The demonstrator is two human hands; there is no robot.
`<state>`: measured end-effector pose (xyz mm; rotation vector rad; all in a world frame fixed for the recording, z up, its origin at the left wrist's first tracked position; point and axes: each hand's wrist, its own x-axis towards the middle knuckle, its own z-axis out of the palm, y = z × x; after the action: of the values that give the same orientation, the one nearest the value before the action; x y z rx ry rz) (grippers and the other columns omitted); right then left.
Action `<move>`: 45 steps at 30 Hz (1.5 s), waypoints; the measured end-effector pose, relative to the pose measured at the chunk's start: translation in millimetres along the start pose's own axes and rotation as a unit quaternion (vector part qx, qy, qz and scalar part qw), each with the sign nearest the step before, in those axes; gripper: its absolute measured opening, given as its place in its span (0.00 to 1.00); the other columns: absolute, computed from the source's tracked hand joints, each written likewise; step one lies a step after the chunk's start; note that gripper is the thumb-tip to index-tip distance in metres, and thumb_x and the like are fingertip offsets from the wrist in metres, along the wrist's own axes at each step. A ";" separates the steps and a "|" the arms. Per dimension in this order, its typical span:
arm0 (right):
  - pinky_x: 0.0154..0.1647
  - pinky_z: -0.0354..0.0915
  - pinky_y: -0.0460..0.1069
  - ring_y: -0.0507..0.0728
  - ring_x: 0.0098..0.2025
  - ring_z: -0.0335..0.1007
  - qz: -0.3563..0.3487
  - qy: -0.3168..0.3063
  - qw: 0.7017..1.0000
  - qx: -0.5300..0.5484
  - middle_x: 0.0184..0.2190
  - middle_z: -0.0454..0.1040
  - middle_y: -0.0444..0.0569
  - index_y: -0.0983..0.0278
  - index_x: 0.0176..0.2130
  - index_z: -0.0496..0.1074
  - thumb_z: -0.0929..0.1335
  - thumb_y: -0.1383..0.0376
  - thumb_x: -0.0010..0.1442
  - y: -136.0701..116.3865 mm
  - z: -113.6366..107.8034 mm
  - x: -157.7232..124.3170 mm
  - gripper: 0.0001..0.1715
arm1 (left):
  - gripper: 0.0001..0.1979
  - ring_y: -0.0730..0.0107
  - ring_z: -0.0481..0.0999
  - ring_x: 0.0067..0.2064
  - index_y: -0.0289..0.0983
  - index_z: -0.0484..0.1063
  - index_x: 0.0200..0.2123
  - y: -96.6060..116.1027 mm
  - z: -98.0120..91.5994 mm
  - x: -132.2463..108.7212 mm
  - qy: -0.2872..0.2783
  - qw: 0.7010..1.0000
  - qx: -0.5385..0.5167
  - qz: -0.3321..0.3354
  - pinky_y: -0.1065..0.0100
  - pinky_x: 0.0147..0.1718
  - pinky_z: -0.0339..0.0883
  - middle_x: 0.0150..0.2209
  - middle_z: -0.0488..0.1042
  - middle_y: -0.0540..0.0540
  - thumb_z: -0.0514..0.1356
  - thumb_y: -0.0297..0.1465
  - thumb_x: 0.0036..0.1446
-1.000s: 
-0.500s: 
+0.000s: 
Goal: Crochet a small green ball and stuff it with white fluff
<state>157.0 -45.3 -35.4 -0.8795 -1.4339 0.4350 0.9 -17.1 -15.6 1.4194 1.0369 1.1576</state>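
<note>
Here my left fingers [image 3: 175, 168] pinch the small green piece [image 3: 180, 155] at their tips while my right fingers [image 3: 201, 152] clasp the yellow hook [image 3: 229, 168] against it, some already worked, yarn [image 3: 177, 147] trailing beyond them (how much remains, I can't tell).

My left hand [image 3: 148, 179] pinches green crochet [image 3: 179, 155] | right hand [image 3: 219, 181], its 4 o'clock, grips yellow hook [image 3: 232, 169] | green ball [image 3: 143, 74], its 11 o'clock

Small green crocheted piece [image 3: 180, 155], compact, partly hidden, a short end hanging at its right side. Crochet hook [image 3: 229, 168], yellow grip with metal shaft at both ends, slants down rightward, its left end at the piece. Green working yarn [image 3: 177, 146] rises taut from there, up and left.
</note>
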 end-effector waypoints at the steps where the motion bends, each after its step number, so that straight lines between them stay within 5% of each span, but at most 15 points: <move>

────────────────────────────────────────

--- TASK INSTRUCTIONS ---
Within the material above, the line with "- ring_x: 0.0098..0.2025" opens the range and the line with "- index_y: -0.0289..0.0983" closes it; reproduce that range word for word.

--- OUTPUT FOR THIS TASK ---
  - ring_x: 0.0098..0.2025
  - ring_z: -0.0335..0.1007
  - qz: -0.3563..0.3487
  - qy: -0.3168..0.3063
  - qw: 0.7017..1.0000
  - qx: -0.5300..0.5484
  - middle_x: 0.0184..0.2190
  - middle_z: -0.0454..0.1040
  - middle_y: -0.0444..0.0569
  - index_y: -0.0983..0.0278
  - index_x: 0.0176..0.2130
  - index_z: -0.0496..0.1074
  - thumb_z: -0.0929..0.1335
  - thumb_y: -0.1383..0.0376
  - thumb_x: -0.0010..0.1442
  - y: -136.0701..116.3865 mm
  - z: -113.6366..107.8034 mm
  - x: -157.7232..124.3170 mm
  - gripper: 0.0001..0.1715
arm1 (left):
  - gripper: 0.0001..0.1979
  - ring_y: -0.0730..0.0107
  - ring_z: -0.0481..0.0999
  - ring_x: 0.0067..0.2064
  - index_y: -0.0289..0.0983

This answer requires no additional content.